Information shown:
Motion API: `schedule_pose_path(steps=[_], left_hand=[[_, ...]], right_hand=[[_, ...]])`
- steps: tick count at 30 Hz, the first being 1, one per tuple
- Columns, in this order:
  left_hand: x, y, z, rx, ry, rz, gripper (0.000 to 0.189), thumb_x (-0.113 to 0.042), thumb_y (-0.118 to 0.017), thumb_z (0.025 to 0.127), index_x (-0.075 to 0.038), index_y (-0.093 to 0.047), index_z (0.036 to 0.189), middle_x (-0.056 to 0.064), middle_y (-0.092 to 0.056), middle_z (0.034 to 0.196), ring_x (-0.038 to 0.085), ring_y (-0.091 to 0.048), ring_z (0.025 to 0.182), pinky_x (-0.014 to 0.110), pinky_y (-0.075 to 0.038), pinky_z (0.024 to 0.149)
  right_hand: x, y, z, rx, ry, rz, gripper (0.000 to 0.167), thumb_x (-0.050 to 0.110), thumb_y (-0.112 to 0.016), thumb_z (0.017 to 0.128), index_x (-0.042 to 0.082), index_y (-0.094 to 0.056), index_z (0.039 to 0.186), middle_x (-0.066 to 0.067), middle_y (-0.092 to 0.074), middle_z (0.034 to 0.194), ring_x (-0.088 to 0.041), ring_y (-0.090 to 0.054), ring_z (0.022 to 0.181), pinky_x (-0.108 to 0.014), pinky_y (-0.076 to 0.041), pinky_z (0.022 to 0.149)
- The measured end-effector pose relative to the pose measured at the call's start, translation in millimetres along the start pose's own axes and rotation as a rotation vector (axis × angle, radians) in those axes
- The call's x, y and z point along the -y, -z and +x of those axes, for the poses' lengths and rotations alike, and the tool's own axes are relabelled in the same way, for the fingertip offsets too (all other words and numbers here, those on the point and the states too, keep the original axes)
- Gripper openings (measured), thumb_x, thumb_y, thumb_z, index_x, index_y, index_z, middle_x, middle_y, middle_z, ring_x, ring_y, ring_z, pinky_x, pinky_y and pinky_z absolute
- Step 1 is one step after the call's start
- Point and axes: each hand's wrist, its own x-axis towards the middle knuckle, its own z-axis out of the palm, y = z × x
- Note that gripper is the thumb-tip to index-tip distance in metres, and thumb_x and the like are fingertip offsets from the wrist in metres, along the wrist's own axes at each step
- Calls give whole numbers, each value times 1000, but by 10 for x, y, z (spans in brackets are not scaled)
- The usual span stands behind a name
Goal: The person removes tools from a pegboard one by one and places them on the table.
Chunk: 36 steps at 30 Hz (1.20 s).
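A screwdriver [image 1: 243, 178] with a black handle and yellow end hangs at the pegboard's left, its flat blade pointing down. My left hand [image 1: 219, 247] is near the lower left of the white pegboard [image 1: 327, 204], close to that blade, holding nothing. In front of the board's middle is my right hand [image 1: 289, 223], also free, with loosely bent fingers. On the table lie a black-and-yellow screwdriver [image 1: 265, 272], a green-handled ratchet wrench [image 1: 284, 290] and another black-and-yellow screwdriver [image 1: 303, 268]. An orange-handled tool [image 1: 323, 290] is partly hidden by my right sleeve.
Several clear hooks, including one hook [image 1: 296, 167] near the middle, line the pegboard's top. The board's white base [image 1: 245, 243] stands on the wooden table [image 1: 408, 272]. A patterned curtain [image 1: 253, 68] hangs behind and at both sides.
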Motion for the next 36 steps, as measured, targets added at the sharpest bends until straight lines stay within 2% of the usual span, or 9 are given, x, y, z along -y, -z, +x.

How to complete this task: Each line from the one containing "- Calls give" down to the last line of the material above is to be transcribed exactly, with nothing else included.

Solution to the exercise:
- Calls give whole numbers, each value times 1000, but by 10 for x, y, z (spans in brackets are not scaled)
- The usual span stands behind a name
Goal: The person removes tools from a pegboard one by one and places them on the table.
Chunk: 36 steps at 30 Hz (1.20 s).
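A screwdriver [image 1: 243, 178] with a black handle and yellow end hangs at the pegboard's left, its flat blade pointing down. My left hand [image 1: 219, 247] is near the lower left of the white pegboard [image 1: 327, 204], close to that blade, holding nothing. In front of the board's middle is my right hand [image 1: 289, 223], also free, with loosely bent fingers. On the table lie a black-and-yellow screwdriver [image 1: 265, 272], a green-handled ratchet wrench [image 1: 284, 290] and another black-and-yellow screwdriver [image 1: 303, 268]. An orange-handled tool [image 1: 323, 290] is partly hidden by my right sleeve.
Several clear hooks, including one hook [image 1: 296, 167] near the middle, line the pegboard's top. The board's white base [image 1: 245, 243] stands on the wooden table [image 1: 408, 272]. A patterned curtain [image 1: 253, 68] hangs behind and at both sides.
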Motion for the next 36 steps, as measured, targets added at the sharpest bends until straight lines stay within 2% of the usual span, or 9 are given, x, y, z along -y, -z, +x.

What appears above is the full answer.